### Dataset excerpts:
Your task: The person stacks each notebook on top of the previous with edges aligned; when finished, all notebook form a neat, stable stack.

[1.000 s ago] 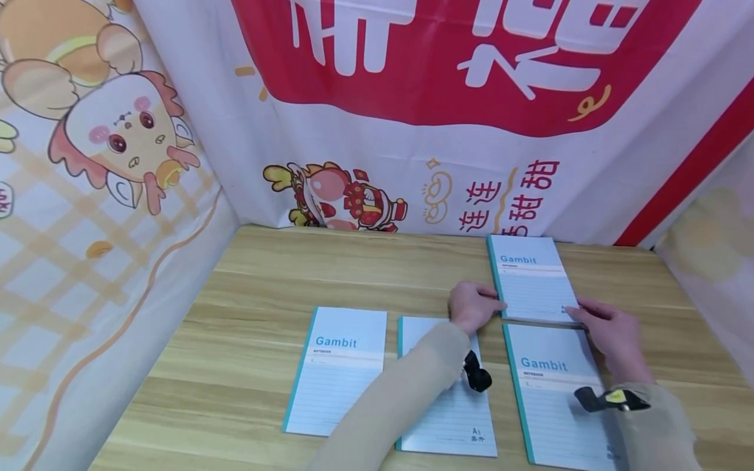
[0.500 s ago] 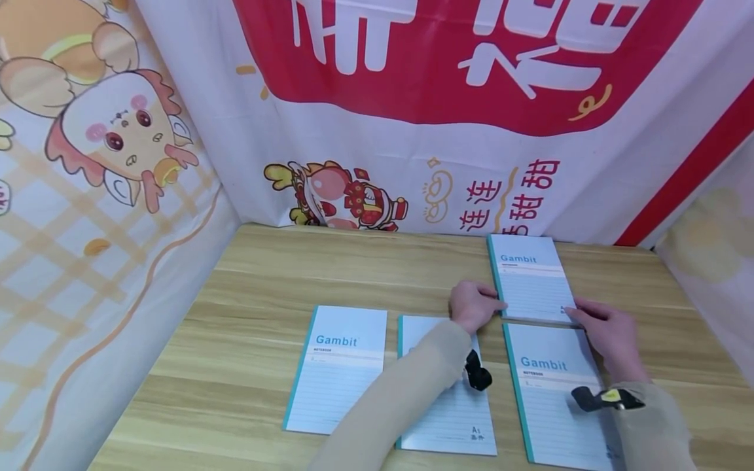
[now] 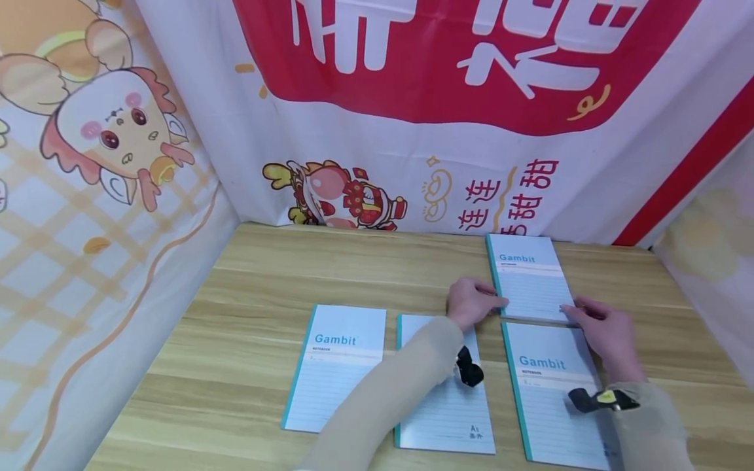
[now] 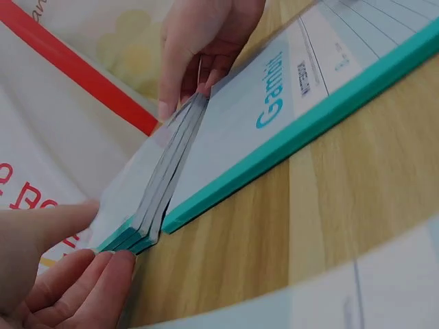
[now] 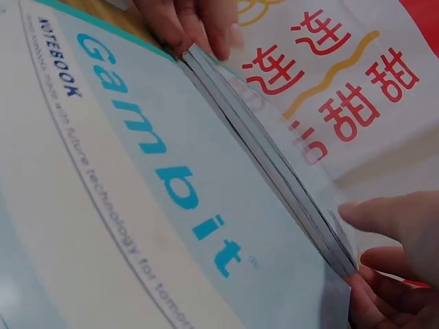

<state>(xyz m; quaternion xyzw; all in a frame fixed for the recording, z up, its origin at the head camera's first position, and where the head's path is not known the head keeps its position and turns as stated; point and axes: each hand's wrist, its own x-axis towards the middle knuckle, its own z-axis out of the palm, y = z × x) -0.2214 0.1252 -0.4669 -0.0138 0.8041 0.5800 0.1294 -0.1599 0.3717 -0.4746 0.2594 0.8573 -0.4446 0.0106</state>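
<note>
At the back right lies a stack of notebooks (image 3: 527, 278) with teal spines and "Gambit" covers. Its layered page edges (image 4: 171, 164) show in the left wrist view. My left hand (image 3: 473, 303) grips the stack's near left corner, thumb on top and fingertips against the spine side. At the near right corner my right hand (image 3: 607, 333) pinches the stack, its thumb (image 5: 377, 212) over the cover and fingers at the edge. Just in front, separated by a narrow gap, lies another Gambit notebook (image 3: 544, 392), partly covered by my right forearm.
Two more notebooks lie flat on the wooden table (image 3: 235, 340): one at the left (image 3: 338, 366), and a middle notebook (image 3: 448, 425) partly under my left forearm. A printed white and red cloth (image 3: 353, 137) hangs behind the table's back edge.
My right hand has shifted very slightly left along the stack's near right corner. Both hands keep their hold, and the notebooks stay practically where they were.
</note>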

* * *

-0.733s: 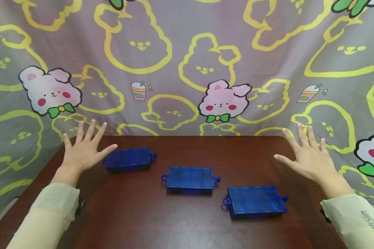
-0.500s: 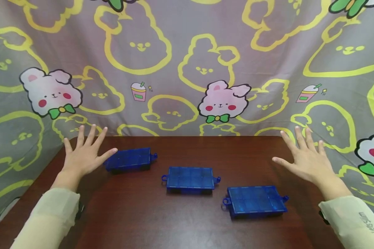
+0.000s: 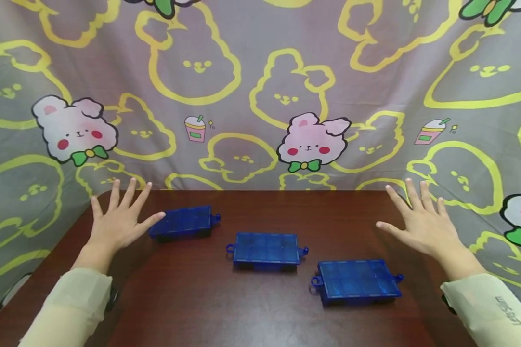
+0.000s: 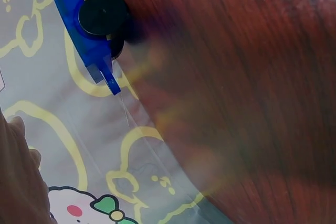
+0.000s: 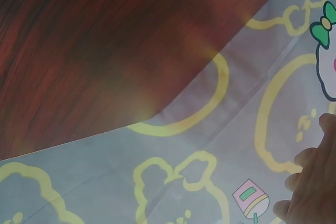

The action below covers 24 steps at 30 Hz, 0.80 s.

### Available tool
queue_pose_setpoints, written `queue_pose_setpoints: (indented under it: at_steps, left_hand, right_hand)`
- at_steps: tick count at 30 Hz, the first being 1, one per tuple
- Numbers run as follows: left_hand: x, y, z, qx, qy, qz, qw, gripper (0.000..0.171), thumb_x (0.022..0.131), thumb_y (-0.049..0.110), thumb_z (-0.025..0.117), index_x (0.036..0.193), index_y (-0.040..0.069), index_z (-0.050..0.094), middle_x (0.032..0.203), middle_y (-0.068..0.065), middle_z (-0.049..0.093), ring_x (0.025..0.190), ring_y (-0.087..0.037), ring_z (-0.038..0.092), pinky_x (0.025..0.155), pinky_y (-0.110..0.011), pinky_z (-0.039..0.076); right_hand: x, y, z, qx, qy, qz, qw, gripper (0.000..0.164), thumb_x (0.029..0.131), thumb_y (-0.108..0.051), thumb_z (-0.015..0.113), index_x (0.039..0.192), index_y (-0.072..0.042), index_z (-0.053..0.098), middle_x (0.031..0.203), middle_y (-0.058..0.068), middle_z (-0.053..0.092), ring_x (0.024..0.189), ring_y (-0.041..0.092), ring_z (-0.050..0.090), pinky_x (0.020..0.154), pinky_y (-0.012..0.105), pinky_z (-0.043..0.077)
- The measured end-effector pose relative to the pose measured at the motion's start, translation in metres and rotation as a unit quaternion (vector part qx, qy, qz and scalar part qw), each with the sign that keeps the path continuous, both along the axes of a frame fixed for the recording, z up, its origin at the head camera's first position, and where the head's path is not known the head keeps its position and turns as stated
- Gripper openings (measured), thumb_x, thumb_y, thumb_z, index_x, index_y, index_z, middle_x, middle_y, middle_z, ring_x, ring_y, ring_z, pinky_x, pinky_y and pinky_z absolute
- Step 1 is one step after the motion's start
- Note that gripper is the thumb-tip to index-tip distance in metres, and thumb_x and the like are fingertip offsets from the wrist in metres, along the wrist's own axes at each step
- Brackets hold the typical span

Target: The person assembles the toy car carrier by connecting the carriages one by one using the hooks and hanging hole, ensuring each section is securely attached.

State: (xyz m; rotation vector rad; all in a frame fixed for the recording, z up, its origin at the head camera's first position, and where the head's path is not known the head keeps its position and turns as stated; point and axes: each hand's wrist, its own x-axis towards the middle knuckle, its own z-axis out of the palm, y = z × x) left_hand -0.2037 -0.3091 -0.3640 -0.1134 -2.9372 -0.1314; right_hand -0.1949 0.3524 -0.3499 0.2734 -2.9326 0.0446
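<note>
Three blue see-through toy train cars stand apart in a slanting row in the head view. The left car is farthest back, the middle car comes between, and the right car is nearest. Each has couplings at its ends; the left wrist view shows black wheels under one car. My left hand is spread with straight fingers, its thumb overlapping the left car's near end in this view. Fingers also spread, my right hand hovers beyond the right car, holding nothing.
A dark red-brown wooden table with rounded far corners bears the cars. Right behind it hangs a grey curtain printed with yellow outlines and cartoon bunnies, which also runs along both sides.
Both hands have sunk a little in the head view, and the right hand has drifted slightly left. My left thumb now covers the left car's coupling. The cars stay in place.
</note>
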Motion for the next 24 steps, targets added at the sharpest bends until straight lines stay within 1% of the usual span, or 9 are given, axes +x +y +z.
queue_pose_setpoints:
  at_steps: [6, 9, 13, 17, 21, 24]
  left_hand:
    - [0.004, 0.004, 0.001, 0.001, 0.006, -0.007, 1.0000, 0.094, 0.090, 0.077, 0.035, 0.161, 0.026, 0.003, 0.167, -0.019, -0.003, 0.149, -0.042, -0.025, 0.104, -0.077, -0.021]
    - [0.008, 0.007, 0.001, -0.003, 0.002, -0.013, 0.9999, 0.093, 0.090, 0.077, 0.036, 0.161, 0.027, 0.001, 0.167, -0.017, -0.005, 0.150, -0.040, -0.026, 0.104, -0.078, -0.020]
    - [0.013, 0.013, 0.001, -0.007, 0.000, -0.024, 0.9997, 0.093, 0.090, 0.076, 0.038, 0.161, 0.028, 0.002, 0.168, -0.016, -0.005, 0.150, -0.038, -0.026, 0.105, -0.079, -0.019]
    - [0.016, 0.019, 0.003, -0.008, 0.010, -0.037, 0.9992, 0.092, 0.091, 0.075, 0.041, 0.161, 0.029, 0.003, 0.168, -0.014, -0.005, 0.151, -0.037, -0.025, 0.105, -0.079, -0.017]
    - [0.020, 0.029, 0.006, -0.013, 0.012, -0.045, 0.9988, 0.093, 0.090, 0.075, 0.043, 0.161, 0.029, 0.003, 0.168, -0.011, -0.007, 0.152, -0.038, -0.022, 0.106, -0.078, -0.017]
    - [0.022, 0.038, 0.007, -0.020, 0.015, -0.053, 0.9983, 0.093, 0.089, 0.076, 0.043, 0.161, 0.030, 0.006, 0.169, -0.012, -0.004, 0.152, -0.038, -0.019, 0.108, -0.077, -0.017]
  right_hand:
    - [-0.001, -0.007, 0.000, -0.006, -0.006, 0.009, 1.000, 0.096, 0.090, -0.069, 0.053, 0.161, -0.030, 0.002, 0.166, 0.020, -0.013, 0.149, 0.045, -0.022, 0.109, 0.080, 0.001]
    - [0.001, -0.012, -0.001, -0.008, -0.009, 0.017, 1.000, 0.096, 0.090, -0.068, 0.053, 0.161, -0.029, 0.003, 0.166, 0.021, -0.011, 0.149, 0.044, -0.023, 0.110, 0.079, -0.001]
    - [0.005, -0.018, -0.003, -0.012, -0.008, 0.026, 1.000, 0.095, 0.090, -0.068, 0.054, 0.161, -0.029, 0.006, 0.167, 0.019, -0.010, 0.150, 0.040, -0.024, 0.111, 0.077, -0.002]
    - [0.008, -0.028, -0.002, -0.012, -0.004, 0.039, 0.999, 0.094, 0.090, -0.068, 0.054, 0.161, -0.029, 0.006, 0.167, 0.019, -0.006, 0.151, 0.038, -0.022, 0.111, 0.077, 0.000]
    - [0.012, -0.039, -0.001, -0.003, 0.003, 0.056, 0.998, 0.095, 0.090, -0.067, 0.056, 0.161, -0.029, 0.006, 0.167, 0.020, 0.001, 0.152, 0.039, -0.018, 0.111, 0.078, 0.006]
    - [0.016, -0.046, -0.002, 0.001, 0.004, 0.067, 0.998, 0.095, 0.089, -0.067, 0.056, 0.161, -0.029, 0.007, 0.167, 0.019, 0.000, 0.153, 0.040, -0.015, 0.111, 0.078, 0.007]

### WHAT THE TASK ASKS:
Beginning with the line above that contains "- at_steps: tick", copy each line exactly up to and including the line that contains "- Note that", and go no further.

### RESULT OF THIS EXERCISE:
- at_steps: tick count at 30 Hz, the first being 1, one per tuple
- Numbers run as follows: left_hand: x, y, z, qx, qy, qz, qw, gripper (0.000..0.171), thumb_x (0.022..0.131), thumb_y (-0.049..0.110), thumb_z (-0.025..0.117), index_x (0.036..0.193), index_y (-0.040..0.069), index_z (-0.050..0.094), middle_x (0.032..0.203), middle_y (-0.068..0.065), middle_z (-0.049..0.093), ring_x (0.025..0.190), ring_y (-0.087..0.037), ring_z (-0.038..0.092), pinky_x (0.025..0.155), pinky_y (-0.110..0.011), pinky_z (-0.039..0.076); right_hand: x, y, z, qx, qy, qz, qw, gripper (0.000..0.164), thumb_x (0.029..0.131), thumb_y (-0.108..0.051), thumb_z (-0.015..0.113), index_x (0.039..0.192), index_y (-0.072..0.042), index_z (-0.053..0.098), middle_x (0.031..0.203), middle_y (-0.058..0.068), middle_z (-0.053..0.092), ring_x (0.024..0.189), ring_y (-0.041..0.092), ring_z (-0.050..0.090), pinky_x (0.020..0.154), pinky_y (-0.012..0.105), pinky_z (-0.043..0.077)
- The measured end-effector pose relative to the pose measured at the motion's start, translation in metres and rotation as a unit quaternion (vector part qx, qy, qz and scalar part qw), each with the sign that keeps the path continuous, both along the axes of a frame fixed for the recording, z up, its origin at the head camera's first position, and where the head's path is not known the head keeps its position and turns as stated
- Gripper openings (measured), thumb_x, thumb_y, thumb_z, index_x, index_y, index_z, middle_x, middle_y, middle_z, ring_x, ring_y, ring_z, pinky_x, pinky_y and pinky_z absolute
- Step 1 is one step after the motion's start
- Note that gripper is the thumb-tip to index-tip distance in metres, and thumb_x and the like are fingertip offsets from the wrist in metres, along the wrist's own axes at each step

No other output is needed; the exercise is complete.